**WHAT NEEDS TO BE DONE**
Copy exactly the lines from the start of the data below through the one that carries "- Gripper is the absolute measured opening", and only those.

**** GIVEN DATA ****

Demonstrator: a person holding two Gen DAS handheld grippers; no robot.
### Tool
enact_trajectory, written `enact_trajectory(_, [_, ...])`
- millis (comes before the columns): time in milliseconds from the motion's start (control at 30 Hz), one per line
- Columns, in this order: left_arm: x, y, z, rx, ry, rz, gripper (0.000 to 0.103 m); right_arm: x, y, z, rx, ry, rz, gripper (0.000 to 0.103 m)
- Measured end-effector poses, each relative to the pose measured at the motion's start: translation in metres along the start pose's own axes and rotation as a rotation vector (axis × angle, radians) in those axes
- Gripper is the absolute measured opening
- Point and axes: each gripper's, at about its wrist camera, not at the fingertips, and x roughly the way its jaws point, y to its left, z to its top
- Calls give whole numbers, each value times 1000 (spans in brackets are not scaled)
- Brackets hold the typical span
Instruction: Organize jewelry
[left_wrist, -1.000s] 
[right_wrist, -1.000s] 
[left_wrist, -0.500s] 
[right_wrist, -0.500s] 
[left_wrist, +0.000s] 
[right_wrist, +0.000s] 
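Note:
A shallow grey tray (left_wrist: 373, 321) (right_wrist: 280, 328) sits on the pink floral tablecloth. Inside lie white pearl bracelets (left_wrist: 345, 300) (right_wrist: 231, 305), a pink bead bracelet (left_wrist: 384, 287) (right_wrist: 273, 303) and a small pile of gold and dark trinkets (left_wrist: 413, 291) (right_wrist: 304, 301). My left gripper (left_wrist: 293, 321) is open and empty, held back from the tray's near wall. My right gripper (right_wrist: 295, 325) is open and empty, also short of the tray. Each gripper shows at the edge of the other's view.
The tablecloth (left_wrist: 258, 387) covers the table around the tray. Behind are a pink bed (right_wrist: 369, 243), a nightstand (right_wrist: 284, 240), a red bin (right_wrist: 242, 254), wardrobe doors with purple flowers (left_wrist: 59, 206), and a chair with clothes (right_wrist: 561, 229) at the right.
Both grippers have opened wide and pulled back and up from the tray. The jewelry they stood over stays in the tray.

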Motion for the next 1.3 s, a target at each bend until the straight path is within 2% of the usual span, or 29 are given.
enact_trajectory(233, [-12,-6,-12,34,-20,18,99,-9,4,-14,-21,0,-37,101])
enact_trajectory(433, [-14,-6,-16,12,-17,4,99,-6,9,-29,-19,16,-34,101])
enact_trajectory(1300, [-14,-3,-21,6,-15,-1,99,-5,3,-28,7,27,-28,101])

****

**EXERCISE OUTPUT**
Demonstrator: a person holding two Gen DAS handheld grippers; no robot.
### Tool
enact_trajectory, written `enact_trajectory(_, [_, ...])`
- millis (comes before the columns): time in milliseconds from the motion's start (control at 30 Hz), one per line
- Columns, in this order: left_arm: x, y, z, rx, ry, rz, gripper (0.000 to 0.103 m); right_arm: x, y, z, rx, ry, rz, gripper (0.000 to 0.103 m)
- Measured end-effector poses, each relative to the pose measured at the motion's start: translation in metres along the start pose's own axes and rotation as a rotation vector (axis × angle, radians) in those axes
- Gripper is the absolute measured opening

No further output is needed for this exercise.